§ **WHAT YOU SHOULD DO**
All lines from the start of the listing below through the line containing "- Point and" are to be written out again exactly, and no others.

§ **SUPPLIED MATERIAL**

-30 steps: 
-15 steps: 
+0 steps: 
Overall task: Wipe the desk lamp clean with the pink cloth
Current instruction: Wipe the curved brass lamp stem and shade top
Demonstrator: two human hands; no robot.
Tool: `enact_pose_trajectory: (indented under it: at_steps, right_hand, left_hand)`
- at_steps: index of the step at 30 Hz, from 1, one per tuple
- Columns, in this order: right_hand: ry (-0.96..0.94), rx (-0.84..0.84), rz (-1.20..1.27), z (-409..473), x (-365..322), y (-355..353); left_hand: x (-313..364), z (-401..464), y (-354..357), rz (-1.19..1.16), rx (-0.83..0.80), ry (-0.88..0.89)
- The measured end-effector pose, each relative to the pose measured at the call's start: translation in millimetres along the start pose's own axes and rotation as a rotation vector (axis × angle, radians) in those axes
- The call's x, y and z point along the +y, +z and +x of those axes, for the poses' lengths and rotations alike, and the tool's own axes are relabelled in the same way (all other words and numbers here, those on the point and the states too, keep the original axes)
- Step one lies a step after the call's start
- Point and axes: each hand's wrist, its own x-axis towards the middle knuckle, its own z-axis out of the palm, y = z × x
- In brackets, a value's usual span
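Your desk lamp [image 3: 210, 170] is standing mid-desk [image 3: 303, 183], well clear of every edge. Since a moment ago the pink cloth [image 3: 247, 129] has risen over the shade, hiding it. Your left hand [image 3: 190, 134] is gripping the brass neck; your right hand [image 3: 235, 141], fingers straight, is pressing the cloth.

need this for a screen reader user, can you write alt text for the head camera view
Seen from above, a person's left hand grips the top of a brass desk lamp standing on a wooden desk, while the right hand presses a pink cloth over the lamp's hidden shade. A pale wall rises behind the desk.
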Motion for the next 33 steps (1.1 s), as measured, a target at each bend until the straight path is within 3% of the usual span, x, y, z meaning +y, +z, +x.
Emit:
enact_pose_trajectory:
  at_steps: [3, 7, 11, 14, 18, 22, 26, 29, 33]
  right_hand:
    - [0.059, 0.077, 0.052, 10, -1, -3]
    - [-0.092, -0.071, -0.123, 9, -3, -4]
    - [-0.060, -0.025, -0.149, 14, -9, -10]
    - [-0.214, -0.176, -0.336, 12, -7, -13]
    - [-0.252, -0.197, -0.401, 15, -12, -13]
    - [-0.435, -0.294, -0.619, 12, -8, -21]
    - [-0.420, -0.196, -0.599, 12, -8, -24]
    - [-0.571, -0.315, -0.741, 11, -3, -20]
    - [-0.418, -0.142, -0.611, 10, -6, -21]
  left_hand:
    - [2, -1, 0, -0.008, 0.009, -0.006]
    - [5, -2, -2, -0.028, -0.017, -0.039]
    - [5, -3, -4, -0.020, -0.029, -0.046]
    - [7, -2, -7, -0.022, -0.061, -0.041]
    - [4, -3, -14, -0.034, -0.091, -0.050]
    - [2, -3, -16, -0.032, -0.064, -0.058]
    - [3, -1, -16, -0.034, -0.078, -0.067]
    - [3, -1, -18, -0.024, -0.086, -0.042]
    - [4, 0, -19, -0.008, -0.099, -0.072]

§ **TASK ANSWER**
-30 steps: 
-15 steps: 
+0 steps: 
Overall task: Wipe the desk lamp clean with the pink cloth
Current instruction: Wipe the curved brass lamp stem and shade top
Demonstrator: two human hands; no robot.
Tool: `enact_pose_trajectory: (indented under it: at_steps, right_hand, left_hand)`
- at_steps: index of the step at 30 Hz, from 1, one per tuple
- Columns, in this order: right_hand: ry (-0.96..0.94), rx (-0.84..0.84), rz (-1.20..1.27), z (-409..473), x (-365..322), y (-355..353); left_hand: x (-313..364), z (-401..464), y (-354..357), rz (-1.19..1.16), rx (-0.83..0.80), ry (-0.88..0.89)
- The measured end-effector pose, each relative to the pose measured at the call's start: translation in millimetres along the start pose's own axes and rotation as a rotation vector (axis × angle, radians) in those axes
- The call's x, y and z point along the +y, +z and +x of those axes, for the poses' lengths and rotations alike, and the tool's own axes are relabelled in the same way (all other words and numbers here, those on the point and the states too, keep the original axes)
- Step one lies a step after the call's start
- Point and axes: each hand's wrist, its own x-axis towards the middle knuckle, its own z-axis out of the palm, y = z × x

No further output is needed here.